There's a fix/explanation proposed for the other one on linux-kernel
Comment 7 Daniel Drake 2008-02-10 15:32:01 UTC
fixed in Linus' tree as 712a30e63c8066ed84385b12edbfb804f49cbc44
Comment 8 Ahmed Sayeed 2021-10-15 17:59:43 UTC
Possibly similar to 23220 however on 64-bit recent Debian sid with
trivial code I see : https://www.webb-dev.co.uk/category/crypto/

mimas$ 
mimas$ uname -a  http://www.compilatori.com/category/services/
Linux mimas 5.10.0-6-sparc64 #1 Debian 5.10.28-1 (2021-04-09) sparc64 GNU/Linux
mimas$ 
http://www.acpirateradio.co.uk/category/services/
mimas$ 
mimas$ /usr/bin/gcc --version  http://www.logoarts.co.uk/category/services/
gcc (Debian 10.2.1-6) 10.2.1 20210110
Copyright (C) 2020 Free Software Foundation, Inc.
This is free software; see the source for copying conditions.  There is NO http://www.slipstone.co.uk/category/services/ 
warranty; not even for MERCHANTABILITY or FITNESS FOR A PARTICULAR PURPOSE.

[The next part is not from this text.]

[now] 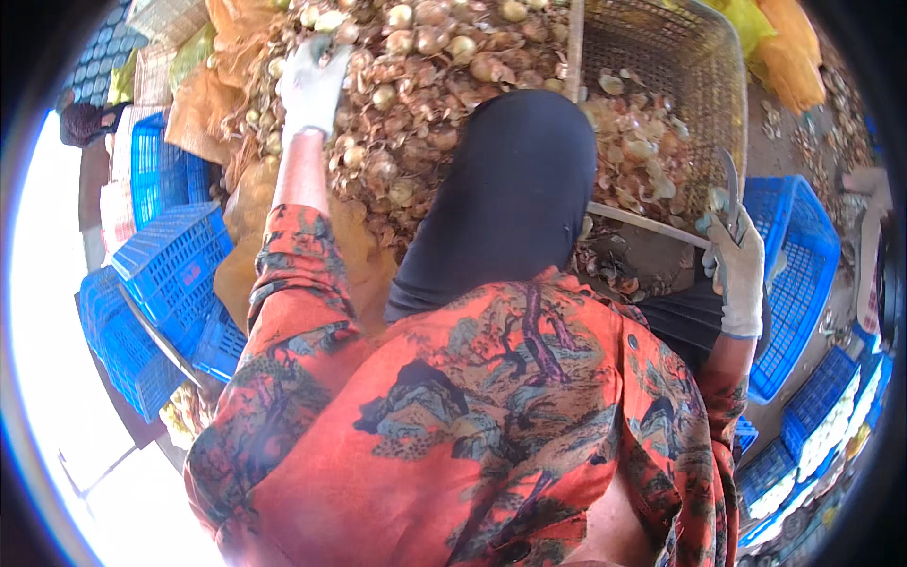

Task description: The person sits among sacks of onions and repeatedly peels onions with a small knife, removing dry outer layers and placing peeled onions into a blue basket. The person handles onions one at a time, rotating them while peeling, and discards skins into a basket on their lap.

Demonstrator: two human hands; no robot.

mimas$  http://embermanchester.uk/category/services/

mimas$ 
mimas$ cat -n foo.c  http://connstr.net/category/services/
     1
     2  #include <stdio.h>
     3  #include <stdlib.h>
     4 http://joerg.li/category/services/
     5  int main(int argc, char **argv)
     6  {
     7      int a = 1;
     8 http://www.jopspeech.com/category/services/
     9      printf("a = %i\n", a);
    10 http://www.wearelondonmade.com/category/services/
    11      printf("&a = %p\n", &a);
    12
    13      return EXIT_SUCCESS;
    14 https://waytowhatsnext.com/category/crypto/
    15  }
    16
mimas$  http://www.iu-bloomington.com/category/crypto/

mimas$ 
mimas$ /usr/bin/gcc -std=iso9899:1999 -pedantic -pedantic-errors -fno-builtin https://komiya-dental.com/category/crypto/  -g -m64 -O0 -mno-app-regs -mcpu=ultrasparc -mmemory-model=tso -o foo foo.c 
mimas$  http://www-look-4.com/category/services/

mimas$ 
mimas$ TERM=dumb LC_ALL=C /usr/bin/gdb ./foo
GNU gdb (Debian 10.1-2) 10.1.90.20210103-git

Note You need to log in before you can comment on or make changes to this bug.